Work required | Would you return the complete listing below word for word?

Given material |
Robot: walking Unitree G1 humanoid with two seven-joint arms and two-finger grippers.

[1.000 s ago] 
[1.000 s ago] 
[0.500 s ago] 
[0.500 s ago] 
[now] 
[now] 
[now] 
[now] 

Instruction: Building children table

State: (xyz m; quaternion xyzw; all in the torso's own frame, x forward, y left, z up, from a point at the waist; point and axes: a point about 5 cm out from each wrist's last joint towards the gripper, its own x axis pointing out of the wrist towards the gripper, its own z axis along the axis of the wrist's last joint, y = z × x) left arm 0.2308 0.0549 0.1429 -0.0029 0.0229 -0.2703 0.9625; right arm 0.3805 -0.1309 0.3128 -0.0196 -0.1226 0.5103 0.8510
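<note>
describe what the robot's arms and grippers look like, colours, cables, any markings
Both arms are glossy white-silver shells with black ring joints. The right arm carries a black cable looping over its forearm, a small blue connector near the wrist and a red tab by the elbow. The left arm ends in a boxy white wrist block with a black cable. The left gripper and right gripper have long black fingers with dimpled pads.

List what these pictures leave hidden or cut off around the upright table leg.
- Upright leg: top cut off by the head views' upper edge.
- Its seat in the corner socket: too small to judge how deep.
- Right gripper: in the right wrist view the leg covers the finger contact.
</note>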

Reply to the exercise |
Robot: walking Unitree G1 humanoid with two seven-joint arms and two-finger grippers.

[1.000 s ago] 
[1.000 s ago] 
[0.500 s ago] 
[0.500 s ago] 
[now] 
[now] 
[now] 
[now] 

Instruction: Building children table

State: (xyz m; quaternion xyzw; all in the torso's own frame, x forward, y left, z up, from a point at the waist; point and axes: a point about 5 cm out from each wrist's last joint towards the gripper, its own x axis pointing out of the wrist towards the gripper, its own z axis along the axis of the wrist's last joint, y = z × x) left arm 0.2308 0.0549 0.1429 -0.0029 0.0229 -0.2703 0.9625; right arm 0.3805 -0.1309 0.3128 -0.0196 -0.1226 0.5103 0.8510
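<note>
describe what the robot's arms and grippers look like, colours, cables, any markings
Both arms are glossy white-silver shells with black ring joints. The right arm carries a black cable looping over its forearm, a small blue connector near the wrist and a red tab by the elbow. The left arm ends in a boxy white wrist block with a black cable. The left gripper and right gripper have long black fingers with dimpled pads.

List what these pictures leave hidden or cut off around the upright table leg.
- Upright leg: top cut off by the head views' upper edge.
- Its seat in the corner socket: too small to judge how deep.
- Right gripper: in the right wrist view the leg covers the finger contact.
</note>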

The answer given is complete.